- **Data excerpt**:

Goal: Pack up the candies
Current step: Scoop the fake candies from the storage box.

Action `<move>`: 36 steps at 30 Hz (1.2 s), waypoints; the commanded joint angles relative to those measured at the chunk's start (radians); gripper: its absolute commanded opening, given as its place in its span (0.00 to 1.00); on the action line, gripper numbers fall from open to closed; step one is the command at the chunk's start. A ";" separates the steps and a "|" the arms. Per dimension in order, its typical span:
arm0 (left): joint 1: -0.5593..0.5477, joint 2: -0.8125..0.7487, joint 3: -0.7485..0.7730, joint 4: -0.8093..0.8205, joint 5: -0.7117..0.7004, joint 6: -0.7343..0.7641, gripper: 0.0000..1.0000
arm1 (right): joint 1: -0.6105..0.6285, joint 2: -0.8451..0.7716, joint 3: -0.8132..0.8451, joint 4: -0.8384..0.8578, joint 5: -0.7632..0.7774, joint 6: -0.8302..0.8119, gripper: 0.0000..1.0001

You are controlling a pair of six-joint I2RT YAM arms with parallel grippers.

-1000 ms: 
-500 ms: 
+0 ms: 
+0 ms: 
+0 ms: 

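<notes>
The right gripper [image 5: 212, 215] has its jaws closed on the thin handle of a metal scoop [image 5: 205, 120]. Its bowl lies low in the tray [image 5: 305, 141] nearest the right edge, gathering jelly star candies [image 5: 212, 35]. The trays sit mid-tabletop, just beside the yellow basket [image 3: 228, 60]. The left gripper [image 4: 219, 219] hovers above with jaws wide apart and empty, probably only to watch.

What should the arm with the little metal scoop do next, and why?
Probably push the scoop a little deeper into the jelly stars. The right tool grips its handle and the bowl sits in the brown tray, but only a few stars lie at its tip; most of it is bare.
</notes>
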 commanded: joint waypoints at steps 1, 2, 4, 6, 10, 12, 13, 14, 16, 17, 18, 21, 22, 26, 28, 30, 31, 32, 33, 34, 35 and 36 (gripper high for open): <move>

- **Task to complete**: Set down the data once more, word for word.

- **Reply**:
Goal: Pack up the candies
Current step: Scoop the fake candies from the storage box.

Action `<move>`: 36 steps at 30 Hz (1.2 s), waypoints; the commanded joint angles relative to those measured at the chunk's start (radians); gripper: its absolute commanded opening, given as its place in its span (0.00 to 1.00); on the action line, gripper numbers fall from open to closed; step one is the command at the chunk's start. A ";" separates the steps and a "|" the arms. Per dimension in order, its typical span:
arm0 (left): joint 1: -0.5593..0.5477, joint 2: -0.8125..0.7487, joint 3: -0.7485..0.7730, joint 4: -0.8093..0.8205, joint 5: -0.7117..0.7004, joint 6: -0.7343..0.7641, gripper: 0.0000..1.0000
arm1 (right): joint 1: -0.6105..0.6285, joint 2: -0.8451..0.7716, joint 3: -0.8132..0.8451, joint 4: -0.8384..0.8578, joint 5: -0.7632..0.7774, joint 6: -0.8302..0.8119, gripper: 0.0000..1.0001

You are controlling a pair of six-joint I2RT YAM arms with parallel grippers.

-1000 ms: 
-500 ms: 
+0 ms: 
+0 ms: 
+0 ms: 

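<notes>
The right gripper [image 5: 212, 215] has its jaws closed on the thin handle of a metal scoop [image 5: 205, 120]. Its bowl lies low in the tray [image 5: 305, 141] nearest the right edge, gathering jelly star candies [image 5: 212, 35]. The trays sit mid-tabletop, just beside the yellow basket [image 3: 228, 60]. The left gripper [image 4: 219, 219] hovers above with jaws wide apart and empty, probably only to watch.

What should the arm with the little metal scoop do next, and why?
Probably push the scoop a little deeper into the jelly stars. The right tool grips its handle and the bowl sits in the brown tray, but only a few stars lie at its tip; most of it is bare.
</notes>
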 commanded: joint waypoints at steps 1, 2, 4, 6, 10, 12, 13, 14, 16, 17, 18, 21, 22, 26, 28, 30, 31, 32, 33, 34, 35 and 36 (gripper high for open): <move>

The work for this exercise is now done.